→ **Problem requirements**
In the listing, find every line that has the string "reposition" and copy it.

##### Given data #####

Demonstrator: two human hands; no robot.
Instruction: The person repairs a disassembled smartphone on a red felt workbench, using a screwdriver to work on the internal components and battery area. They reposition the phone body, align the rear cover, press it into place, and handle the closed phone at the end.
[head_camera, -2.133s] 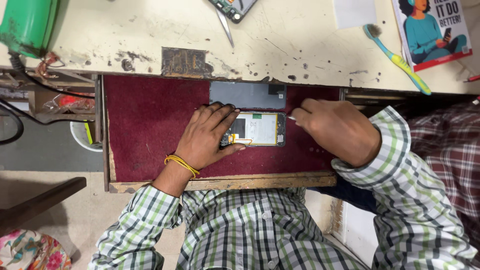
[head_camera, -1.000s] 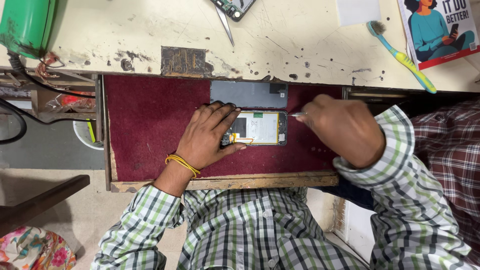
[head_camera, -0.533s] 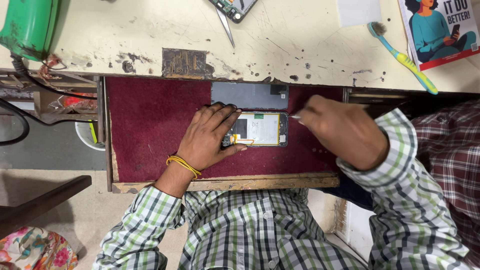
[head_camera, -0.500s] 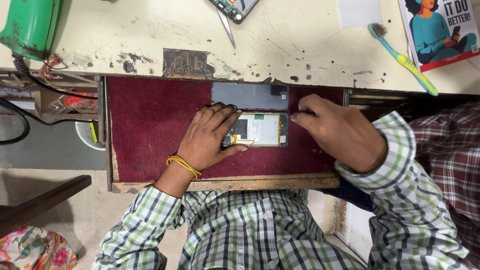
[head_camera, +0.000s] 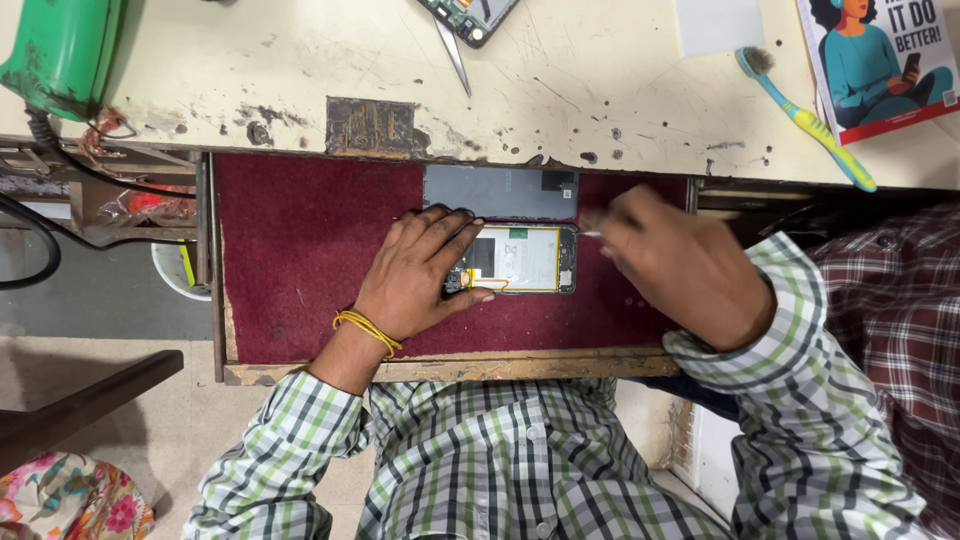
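Opened phone (head_camera: 520, 259) lying long axis left-right on the maroon drawer mat (head_camera: 300, 250), pinned at its left end by the flat, spread left hand (head_camera: 415, 275), right hand (head_camera: 680, 265) closed on 1 thin tool (head_camera: 590, 234) touching its right end.

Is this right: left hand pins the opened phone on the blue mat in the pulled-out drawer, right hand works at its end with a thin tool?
Not quite. The head view shows the mat is dark red, not blue. The rest holds: the left hand pins the opened phone, and the right hand works at its end with a thin tool.
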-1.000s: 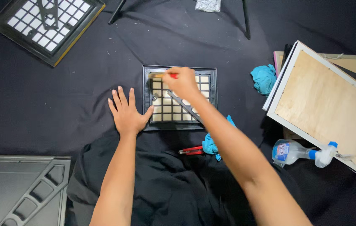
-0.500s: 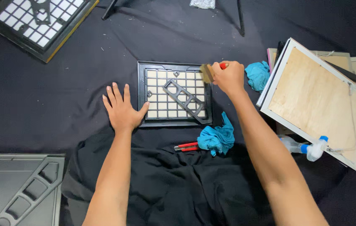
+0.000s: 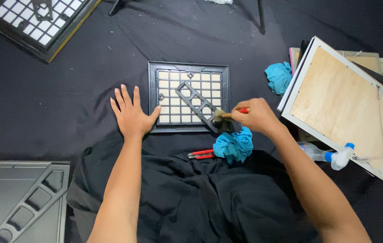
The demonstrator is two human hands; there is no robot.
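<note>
A square black-framed filter panel [image 3: 154, 96] with a white grid and a diagonal black brace lies flat on black cloth. My left hand [image 3: 131, 114] rests flat and spread on the cloth, its thumb against the panel's left edge. My right hand [image 3: 255, 116] grips a small brush [image 3: 222, 116] with a red handle, its bristles touching the panel's lower right corner.
A crumpled teal cloth [image 3: 233, 146] and a red-handled tool [image 3: 201, 154] lie just below the panel. Another teal cloth [image 3: 278, 76], stacked wooden-backed frames [image 3: 342, 103] and a spray bottle [image 3: 328, 155] sit right. A second grid panel [image 3: 34, 22] lies top left, a grey panel [image 3: 18, 202] bottom left.
My right hand has carried the brush from the panel's upper left, across its upper right edge, down to the lower right corner. My left hand has stayed put.
</note>
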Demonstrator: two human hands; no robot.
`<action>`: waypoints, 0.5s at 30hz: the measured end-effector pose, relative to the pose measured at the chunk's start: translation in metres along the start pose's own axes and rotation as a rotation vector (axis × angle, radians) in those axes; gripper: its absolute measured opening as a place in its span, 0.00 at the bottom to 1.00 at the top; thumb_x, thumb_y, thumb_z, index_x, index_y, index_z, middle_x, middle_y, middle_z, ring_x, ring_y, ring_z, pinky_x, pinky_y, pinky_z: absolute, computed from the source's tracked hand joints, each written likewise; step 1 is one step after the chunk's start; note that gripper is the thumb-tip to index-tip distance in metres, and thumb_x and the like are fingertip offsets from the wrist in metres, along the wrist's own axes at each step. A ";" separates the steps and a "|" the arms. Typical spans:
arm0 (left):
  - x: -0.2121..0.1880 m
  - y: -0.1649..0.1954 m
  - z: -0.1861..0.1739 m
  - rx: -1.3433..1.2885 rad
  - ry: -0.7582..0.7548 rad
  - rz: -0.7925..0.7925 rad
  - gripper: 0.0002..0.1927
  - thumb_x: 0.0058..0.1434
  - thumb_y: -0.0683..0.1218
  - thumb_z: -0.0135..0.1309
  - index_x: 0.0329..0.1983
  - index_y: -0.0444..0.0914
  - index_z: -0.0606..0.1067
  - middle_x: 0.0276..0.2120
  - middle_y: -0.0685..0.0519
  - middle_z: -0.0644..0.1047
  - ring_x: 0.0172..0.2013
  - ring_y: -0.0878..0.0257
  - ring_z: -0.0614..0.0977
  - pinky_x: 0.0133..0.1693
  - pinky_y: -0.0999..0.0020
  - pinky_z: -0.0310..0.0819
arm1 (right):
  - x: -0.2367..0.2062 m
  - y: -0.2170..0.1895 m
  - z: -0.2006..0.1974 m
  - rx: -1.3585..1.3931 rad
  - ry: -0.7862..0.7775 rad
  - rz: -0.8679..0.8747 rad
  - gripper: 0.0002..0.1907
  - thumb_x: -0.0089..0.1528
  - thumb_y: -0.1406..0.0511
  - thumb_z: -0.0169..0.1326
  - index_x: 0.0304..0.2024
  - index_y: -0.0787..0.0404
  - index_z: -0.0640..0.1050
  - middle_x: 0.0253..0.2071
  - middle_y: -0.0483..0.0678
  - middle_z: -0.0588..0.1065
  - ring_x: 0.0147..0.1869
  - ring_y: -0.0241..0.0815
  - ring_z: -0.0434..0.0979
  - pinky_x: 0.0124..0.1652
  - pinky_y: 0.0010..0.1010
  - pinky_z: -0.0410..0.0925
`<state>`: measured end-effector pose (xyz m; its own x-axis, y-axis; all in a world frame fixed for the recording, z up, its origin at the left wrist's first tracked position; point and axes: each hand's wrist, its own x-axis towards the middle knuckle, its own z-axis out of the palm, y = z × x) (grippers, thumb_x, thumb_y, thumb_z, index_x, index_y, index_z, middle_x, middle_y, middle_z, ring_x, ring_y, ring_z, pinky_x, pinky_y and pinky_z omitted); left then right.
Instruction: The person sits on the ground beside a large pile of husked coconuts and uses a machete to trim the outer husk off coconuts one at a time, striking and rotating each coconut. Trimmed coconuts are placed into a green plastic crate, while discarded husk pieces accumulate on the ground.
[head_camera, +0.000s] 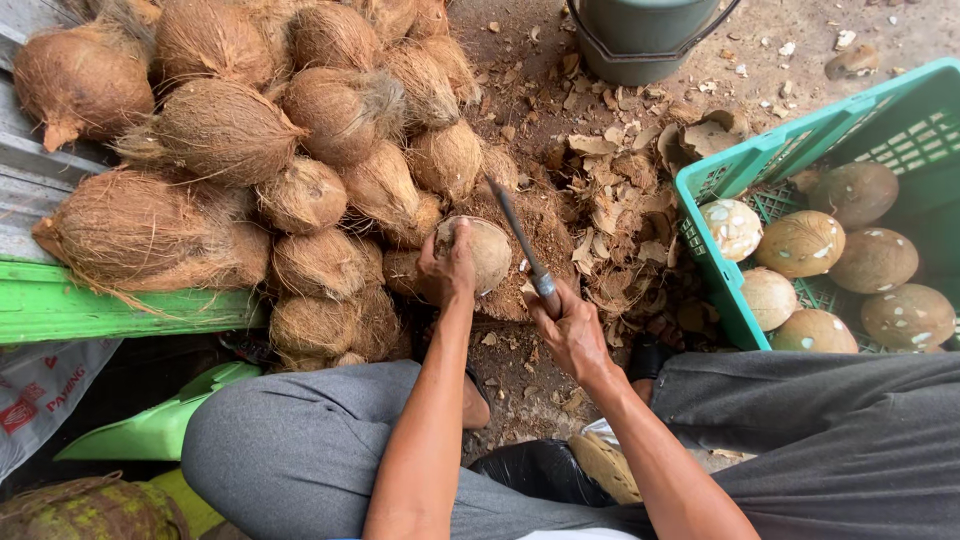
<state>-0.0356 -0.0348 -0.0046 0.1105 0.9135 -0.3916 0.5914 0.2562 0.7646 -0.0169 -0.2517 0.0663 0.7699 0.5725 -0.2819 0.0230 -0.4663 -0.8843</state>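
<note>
The left hand (447, 268) clamps a half-shelled coconut (478, 252) against the ground beside the pile (300, 140), steadying it, while the right hand (572, 335) grips a knife (522, 245), blade angled over the shell to pare it.

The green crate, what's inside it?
The green crate holds seven peeled, pale-patched coconuts. Its mesh floor shows between them; anything under them, and the part past the picture's edge, is hidden.
</note>
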 end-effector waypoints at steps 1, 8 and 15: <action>0.001 0.001 0.003 -0.057 0.029 0.028 0.40 0.49 0.69 0.61 0.60 0.44 0.74 0.59 0.46 0.75 0.55 0.52 0.79 0.55 0.50 0.74 | 0.002 0.003 0.004 -0.021 -0.054 0.103 0.11 0.68 0.59 0.49 0.40 0.60 0.76 0.22 0.47 0.72 0.23 0.39 0.69 0.26 0.39 0.67; 0.014 0.004 -0.012 0.031 -0.063 0.088 0.44 0.50 0.70 0.62 0.64 0.40 0.72 0.62 0.43 0.73 0.58 0.53 0.76 0.57 0.50 0.66 | 0.008 0.027 0.006 -0.049 -0.195 0.178 0.10 0.68 0.62 0.49 0.41 0.59 0.80 0.26 0.47 0.76 0.22 0.38 0.70 0.24 0.35 0.69; 0.027 -0.004 -0.034 0.179 -0.183 0.387 0.47 0.45 0.74 0.59 0.63 0.43 0.74 0.58 0.44 0.75 0.46 0.48 0.82 0.40 0.42 0.75 | 0.006 0.039 -0.019 -0.020 -0.272 0.179 0.09 0.64 0.61 0.50 0.37 0.56 0.80 0.26 0.42 0.77 0.23 0.35 0.72 0.24 0.35 0.71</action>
<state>-0.0626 -0.0001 -0.0012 0.4801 0.8561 -0.1913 0.6055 -0.1656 0.7784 0.0005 -0.2794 0.0367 0.5638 0.6382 -0.5242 -0.0831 -0.5877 -0.8048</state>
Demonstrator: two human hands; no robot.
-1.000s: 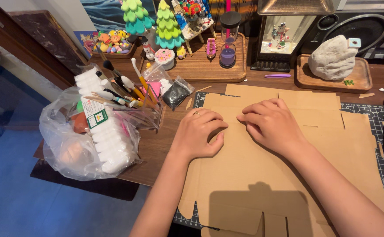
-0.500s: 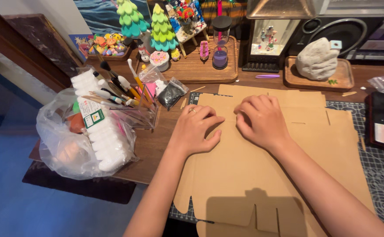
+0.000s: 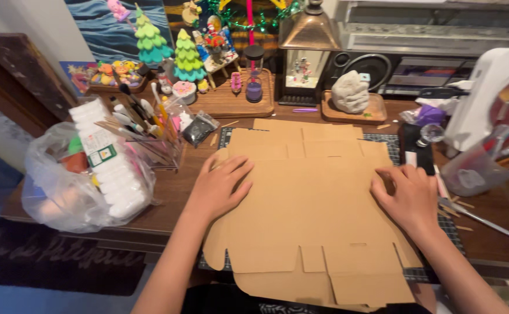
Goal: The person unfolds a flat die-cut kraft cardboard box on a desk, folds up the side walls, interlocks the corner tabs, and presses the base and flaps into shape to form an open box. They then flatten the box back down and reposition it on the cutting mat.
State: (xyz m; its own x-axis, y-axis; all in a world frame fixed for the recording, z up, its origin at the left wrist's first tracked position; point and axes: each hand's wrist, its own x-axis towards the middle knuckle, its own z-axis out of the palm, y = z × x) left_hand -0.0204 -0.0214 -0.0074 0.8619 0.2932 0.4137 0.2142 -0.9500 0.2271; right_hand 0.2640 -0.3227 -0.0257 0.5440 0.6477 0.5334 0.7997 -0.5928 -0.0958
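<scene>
The flat cardboard sheet (image 3: 309,203) lay unfolded on the desk, pressed under the open left hand (image 3: 219,187) and right hand (image 3: 408,197), palms spread at opposite edges. Nothing was gripped. Between the palms no flap appeared raised, so folding probably remained undone.

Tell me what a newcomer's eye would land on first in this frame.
The big flat cardboard sheet fills the middle of the desk, with the left hand pressed flat on its left edge and the right hand on its right edge. Next comes the clear plastic bag of white foam pieces at the desk's left end. Behind it, two bright green toy trees stand out.
</scene>
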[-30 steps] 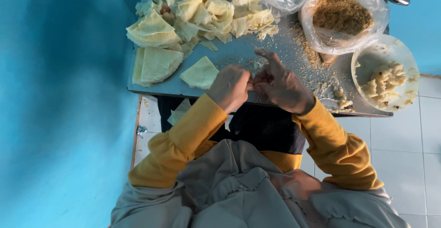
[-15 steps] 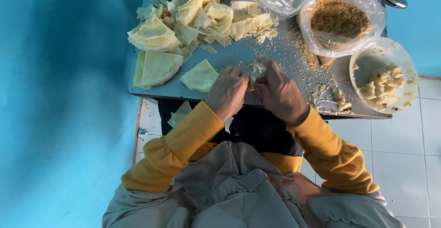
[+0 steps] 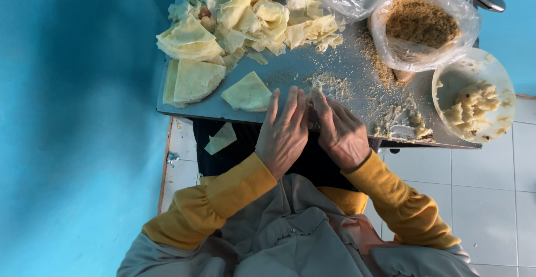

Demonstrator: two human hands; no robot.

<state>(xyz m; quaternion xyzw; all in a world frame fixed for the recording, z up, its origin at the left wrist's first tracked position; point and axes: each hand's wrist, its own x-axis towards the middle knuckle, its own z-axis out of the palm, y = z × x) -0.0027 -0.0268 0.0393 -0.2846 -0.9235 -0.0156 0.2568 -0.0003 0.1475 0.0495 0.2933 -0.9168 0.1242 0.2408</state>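
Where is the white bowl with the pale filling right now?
In the head view, the white bowl sits at the table's right end, beside the crumb bag and right of the right hand.

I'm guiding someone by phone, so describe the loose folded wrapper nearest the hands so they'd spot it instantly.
Start at the grey table with the heap of pale yellow wrappers at its far end. Nearer the left hand lies a single folded wrapper. Unlike the heap, it lies alone, flat, folded into a wedge.

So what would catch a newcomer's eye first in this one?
Probably the two hands pressed together at the table's near edge, left hand and right hand, working a small crumb-coated piece. Next, the heap of pale yellow wrappers at top left, and the bag of brown crumbs at top right.
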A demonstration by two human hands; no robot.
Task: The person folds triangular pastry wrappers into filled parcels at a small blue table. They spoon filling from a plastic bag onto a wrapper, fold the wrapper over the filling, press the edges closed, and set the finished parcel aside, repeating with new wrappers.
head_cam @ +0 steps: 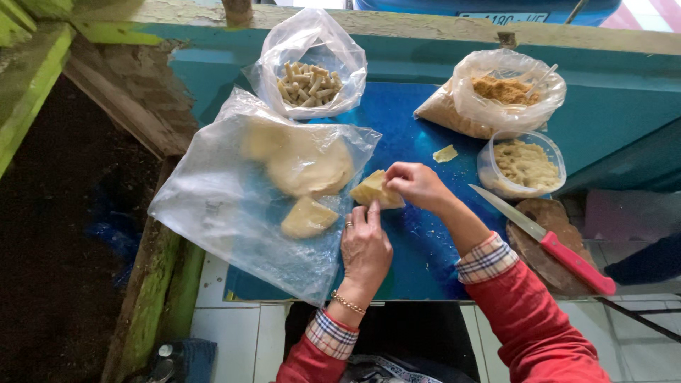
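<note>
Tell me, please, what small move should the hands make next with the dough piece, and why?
Probably pinch off a small bit: both the right hand and left hand already grip the dough piece, and finished sticks fill the bag behind.

Hidden and cut-off parts around the dough work

The right hand (418, 186) covers the far edge of the pale dough piece (374, 190), so its full shape cannot be told, and the fingertips of the left hand (365, 248) hide its near corner. The large dough slab (306, 163) shows only hazily through the clear plastic bag (234, 206). The knife (546, 241) hides part of the round wooden board (550, 248). A dark shape (649, 262) at the right edge is cut off and cannot be identified. Both sleeves run out of the bottom edge.
</note>
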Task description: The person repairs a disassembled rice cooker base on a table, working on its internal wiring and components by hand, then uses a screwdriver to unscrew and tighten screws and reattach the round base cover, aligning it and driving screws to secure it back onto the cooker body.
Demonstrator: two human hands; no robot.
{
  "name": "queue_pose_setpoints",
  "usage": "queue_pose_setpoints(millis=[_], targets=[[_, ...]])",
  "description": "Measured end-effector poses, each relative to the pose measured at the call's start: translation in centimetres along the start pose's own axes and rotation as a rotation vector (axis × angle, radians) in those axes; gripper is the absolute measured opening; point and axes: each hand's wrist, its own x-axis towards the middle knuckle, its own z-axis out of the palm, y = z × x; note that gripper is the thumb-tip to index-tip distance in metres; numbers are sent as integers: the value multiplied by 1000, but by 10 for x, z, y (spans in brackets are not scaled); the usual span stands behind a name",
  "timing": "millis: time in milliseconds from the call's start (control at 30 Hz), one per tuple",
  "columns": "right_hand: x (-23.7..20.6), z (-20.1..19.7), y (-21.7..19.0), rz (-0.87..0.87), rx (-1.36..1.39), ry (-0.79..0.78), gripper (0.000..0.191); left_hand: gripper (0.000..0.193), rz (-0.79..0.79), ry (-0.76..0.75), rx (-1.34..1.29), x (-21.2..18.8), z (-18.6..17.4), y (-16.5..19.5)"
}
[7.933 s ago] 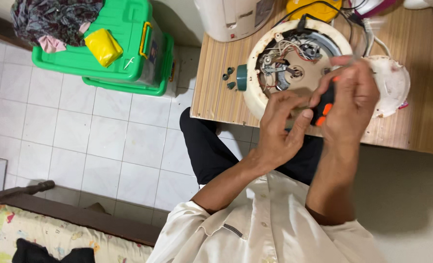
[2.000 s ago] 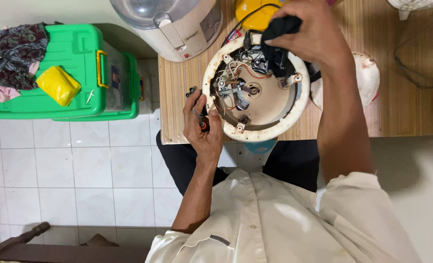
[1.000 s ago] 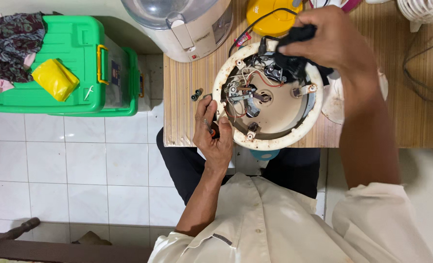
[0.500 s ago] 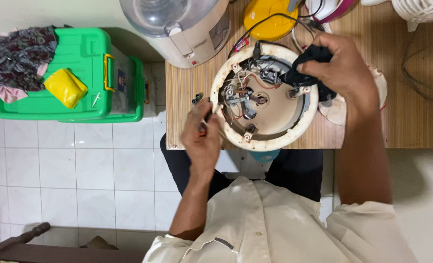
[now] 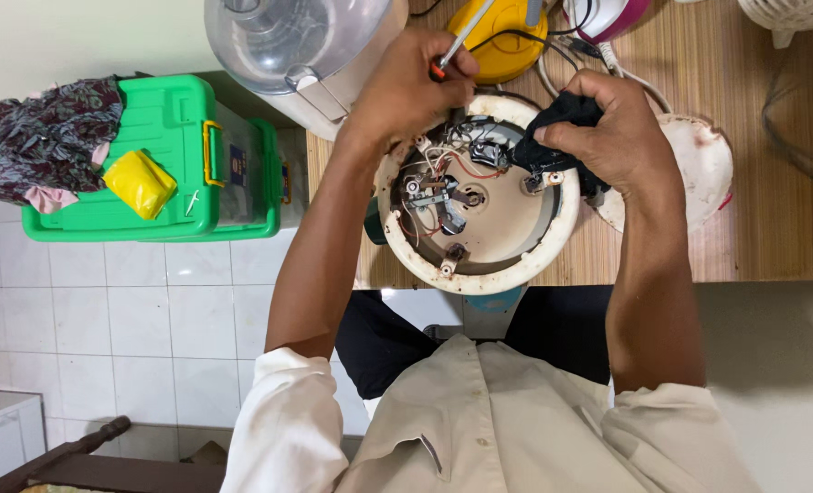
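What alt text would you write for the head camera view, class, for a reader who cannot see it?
Seen from above, a person's left hand holds a screwdriver over an upturned round appliance base with bare wiring, while the right hand presses a black cloth inside its rim. The base rests on a wooden table; a green plastic box sits to the left.

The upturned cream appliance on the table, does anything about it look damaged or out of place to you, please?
Yes: the cream appliance lies open with wires loose, and brown rust-like spots mark its rim. It overhangs the wooden table edge.
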Motion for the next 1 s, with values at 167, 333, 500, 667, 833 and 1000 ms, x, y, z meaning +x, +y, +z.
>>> queue_pose_setpoints(millis=[167,333,500,667,833,1000], targets=[[4,-3,8,-33,59,-29,18,25,-3,-95,-306,10,-7,-11],[4,-3,9,-18,16,-7,19,25,-173,-148,-452,16,-13,-8],[4,-1,5,-43,92,-12,17,23,-198,-129,-417,22,-14,-9],[-2,5,1,-20,61,71,16,26,-191,-73,-328,19,-12,-13],[-10,9,3,-53,43,89,17,28,-62,-57,-232,6,-12,-10],[-16,12,4,-72,86,112,17,32,58,-173,-223,-8,-17,-8]])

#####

→ **Output for this task**
Instruction: The person repairs a disassembled smartphone on a red felt workbench, using a screwdriver to work on the internal components and battery area. They reposition the phone body, align the rear cover, press it into place, and handle the closed phone at the end.
Goal: The person unfolds a flat die-cut kraft cardboard box on a desk, folds up the side walls, interlocks the corner tabs, and presses the base and flaps into shape to form an open box. They then flatten the box back down and reposition it on the cutting mat.

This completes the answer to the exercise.